▶ **Task objective**: Wherever "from" appears in a line of the listing, report that line.

▶ **Supplied information**:
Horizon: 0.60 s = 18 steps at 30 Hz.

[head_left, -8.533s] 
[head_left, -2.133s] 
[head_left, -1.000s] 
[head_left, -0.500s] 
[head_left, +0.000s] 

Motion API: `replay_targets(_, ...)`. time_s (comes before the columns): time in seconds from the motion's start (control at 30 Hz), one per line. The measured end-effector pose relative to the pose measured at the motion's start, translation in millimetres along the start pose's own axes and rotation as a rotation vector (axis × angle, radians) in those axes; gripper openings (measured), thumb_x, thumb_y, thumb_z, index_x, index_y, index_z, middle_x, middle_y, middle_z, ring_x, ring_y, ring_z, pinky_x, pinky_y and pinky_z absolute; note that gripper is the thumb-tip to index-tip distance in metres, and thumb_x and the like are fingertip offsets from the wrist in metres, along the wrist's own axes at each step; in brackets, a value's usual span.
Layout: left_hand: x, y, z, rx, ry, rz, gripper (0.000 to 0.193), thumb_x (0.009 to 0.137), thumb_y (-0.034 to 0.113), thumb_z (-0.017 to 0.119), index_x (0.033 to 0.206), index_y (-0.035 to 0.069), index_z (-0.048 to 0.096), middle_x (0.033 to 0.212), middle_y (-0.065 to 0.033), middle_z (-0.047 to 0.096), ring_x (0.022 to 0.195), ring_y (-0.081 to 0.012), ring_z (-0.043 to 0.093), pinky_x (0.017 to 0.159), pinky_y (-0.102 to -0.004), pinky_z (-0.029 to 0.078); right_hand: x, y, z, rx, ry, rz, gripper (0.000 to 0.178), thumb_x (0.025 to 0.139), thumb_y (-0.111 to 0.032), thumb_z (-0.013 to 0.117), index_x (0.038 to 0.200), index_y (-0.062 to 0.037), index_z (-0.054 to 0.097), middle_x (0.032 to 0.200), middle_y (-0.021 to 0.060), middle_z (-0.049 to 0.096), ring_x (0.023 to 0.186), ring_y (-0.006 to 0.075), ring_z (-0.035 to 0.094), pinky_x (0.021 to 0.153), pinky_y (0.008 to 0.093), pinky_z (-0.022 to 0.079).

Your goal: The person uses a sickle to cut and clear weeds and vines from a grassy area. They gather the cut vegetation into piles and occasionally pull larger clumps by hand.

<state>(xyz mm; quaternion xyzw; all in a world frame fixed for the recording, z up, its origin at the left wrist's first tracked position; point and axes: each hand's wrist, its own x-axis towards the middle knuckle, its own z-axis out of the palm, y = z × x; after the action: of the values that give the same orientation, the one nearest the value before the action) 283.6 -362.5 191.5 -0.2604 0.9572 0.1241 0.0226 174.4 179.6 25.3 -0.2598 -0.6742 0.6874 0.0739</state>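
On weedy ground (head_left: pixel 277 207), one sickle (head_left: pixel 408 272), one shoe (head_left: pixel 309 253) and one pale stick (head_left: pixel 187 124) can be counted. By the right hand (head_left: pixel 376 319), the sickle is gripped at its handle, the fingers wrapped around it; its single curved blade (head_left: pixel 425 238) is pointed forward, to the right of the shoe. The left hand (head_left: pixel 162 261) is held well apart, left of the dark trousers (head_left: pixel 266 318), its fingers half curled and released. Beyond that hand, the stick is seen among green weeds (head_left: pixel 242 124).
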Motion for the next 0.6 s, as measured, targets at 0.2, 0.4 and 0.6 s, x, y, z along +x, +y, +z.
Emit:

▶ **Response box**:
Motion API: `replay_targets(_, ...)`. time_s (comes before the columns): time in seconds from the motion's start (control at 30 Hz), one per line. The measured end-effector pose relative to the pose measured at the motion's start, translation in millimetres along the start pose's own axes and rotation as a rotation vector (axis × angle, radians) in those axes; gripper openings (measured), thumb_x, thumb_y, thumb_z, index_x, index_y, index_z, middle_x, middle_y, middle_z, ring_x, ring_y, ring_z, pinky_x, pinky_y and pinky_z absolute; note that gripper is the thumb-tip to index-tip distance in metres, and thumb_x and the like are fingertip offsets from the wrist in metres, along the wrist's own axes at each step; in brackets, a value's usual span.
Your goal: The person uses a sickle to cut and clear weeds and vines from a grassy area. They gather the cut vegetation into piles and occasionally pull larger clumps by hand.

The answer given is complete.